厚生労働省が在宅医療を推進しようと条件を緩和していくみたいです。

24時間365日を医者一人で頑張っておられる往診するクリニックはもちろんありますが、
これ以上広まるかと聞かれるとなかなか難しいのではないかと思います。
一人での往診クリニックは比較的体力がある医師しかできません。

人は誰でも長時間勤務や夜間の労働は体に悪い影響を及ぼします。
(こちらは医学的なデータが出ています。
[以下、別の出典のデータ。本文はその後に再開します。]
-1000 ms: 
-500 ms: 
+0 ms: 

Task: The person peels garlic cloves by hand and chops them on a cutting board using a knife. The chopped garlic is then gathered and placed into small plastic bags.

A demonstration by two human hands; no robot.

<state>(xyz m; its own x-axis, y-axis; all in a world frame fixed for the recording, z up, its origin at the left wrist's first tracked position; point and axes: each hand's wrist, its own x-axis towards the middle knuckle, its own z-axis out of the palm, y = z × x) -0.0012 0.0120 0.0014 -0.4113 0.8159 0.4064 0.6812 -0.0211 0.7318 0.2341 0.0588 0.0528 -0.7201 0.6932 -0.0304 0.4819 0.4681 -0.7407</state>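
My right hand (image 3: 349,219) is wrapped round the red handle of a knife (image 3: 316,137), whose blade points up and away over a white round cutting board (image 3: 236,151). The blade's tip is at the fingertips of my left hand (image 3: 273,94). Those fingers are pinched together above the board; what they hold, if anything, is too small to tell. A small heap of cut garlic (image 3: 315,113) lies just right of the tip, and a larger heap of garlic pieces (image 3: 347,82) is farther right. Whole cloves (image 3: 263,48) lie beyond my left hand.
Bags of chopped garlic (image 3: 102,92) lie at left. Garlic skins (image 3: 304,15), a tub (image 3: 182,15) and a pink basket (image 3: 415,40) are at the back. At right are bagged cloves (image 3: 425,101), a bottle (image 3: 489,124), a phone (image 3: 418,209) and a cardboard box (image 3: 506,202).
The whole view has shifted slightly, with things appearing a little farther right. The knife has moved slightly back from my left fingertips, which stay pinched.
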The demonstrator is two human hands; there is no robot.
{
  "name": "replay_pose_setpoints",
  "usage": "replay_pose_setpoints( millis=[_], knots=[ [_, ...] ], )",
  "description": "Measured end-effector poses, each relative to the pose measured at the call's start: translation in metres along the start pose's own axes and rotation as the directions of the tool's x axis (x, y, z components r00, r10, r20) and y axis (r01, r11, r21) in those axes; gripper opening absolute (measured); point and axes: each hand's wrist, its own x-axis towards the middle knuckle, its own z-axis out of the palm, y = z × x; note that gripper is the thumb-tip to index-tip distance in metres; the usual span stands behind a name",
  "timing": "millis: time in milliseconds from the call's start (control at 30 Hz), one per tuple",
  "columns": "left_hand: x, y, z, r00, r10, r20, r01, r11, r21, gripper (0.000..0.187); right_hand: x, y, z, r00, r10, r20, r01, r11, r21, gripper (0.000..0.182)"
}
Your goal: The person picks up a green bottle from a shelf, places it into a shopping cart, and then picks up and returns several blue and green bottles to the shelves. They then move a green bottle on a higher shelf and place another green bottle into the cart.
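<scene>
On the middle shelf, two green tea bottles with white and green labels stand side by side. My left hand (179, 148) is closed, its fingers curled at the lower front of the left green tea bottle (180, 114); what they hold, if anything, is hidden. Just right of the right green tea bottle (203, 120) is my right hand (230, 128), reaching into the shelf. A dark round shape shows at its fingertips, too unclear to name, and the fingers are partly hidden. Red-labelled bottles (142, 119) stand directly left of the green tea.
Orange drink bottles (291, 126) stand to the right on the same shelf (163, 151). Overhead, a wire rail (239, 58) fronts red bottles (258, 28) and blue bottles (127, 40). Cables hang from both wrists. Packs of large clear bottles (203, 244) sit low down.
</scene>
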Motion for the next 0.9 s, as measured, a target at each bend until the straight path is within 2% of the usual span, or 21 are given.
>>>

たとえばHealth and safety problems associated with long working hours: a review of the current position.
体を壊すということは長期的な医療サービスの提供が出来ないということです。
ですから、在宅医療もチームでやらないと広く展開できないのではないかと思っています。

2015年6月30日火曜日

6月20日 佐賀大学総合診療部同門会に参加しました

もう六月も終わります。
一月からちょうど半年が過ぎたことになり、江口仁が勤務に入ってから三カ月が過ぎました。
少しずつシステムに慣れつつ、病院とは違う形での気軽スピーディーな診療を展開しつつあります。

話は変わりますが、10日前(6月20日)に佐賀大学総合診療部の同門会に参加しました。
同門というとあまり聞いたことがない人もいるかと思いますが、要は部活のOB会みたいなものです。
総合診療部の現メンバーだけでなく、総合診療部を卒業して各病院に勤務している医師も参加しています。したがって、昔非常にお世話になった先生も参加されていますから、昔話に花が咲いて時間が足りませんでした。
また、後輩がすごく逞しくなっていて感動しました。

総合診療部と一括りにしてはいけないのではないかと思うほど、
勤務している医師の個性働いているスタイルは異なります。
一般内科勤務医、クリニックの医師、高齢者医療、2次救急、僻地診療所、リハビリ病院などなど。
勿論、大学病院の勤務医も多く参加しています。

患者さんから見ると、こっちの病院からあっちの病院に移ったけど、出身は同じ総合診療部ということがあります。研修医から見るとスキルアップ、キャリアに多様性のある診療科と言えるのではないかと思います。

2015年6月24日水曜日

予後1年の患者さんのスタチンは辞めても良いよ、の論文紹介。

抄読会で読んだ論文の紹介です。

癌などの理由で、後生きられるのは1ヶ月~1年と予想される患者さんが、
ここしばらく心血管系の病気を起こすことなくスタチン(高脂血症の薬)を飲んでいた場合、
そのスタチンを辞めたらどうなるか、の研究論文です。

結果、どうもならない。
スタチンを辞めなかった人たちと比べて、
早く亡くなる訳でもなく、
心血管系の病気を起こす訳でもない。

スタチンは、心血管系の病気を起こさないための予防や
病気を起こした人が次に心血管系の病気を起こさないための予防で内服することが多いですので、
この結果は、予後の短い患者さん限定ですが、
スタチン辞めても良いよ、ということになります。

薬を辞めるのは勇気が要ります。
高齢の患者さんに対して、
必要のないお薬じゃないかな、と思いながら処方し続けたり、
患者さんも変化を嫌がって内服を希望されることが多いですが、
薬を1つ減らすだけで患者さんの生活の質は上がるし、
余計な副作用を考える必要もなくなります。

あなたの予後は1年未満です、とはなかなか限定しにくいので、
もう少し長い予後、
高齢者の5年、10年での検討が欲しいなというところですが、
ご高齢中のご高齢の方(90歳以上とか?)は、
辞めることを検討しても良いかと思います。
そもそもだんだん食が細くなるので、
コレステロールが上がることは少ないように思いますので、
辞めてみての再評価も必要ですね。

薬を出す時は辞める時のことを考えながら出したいものです。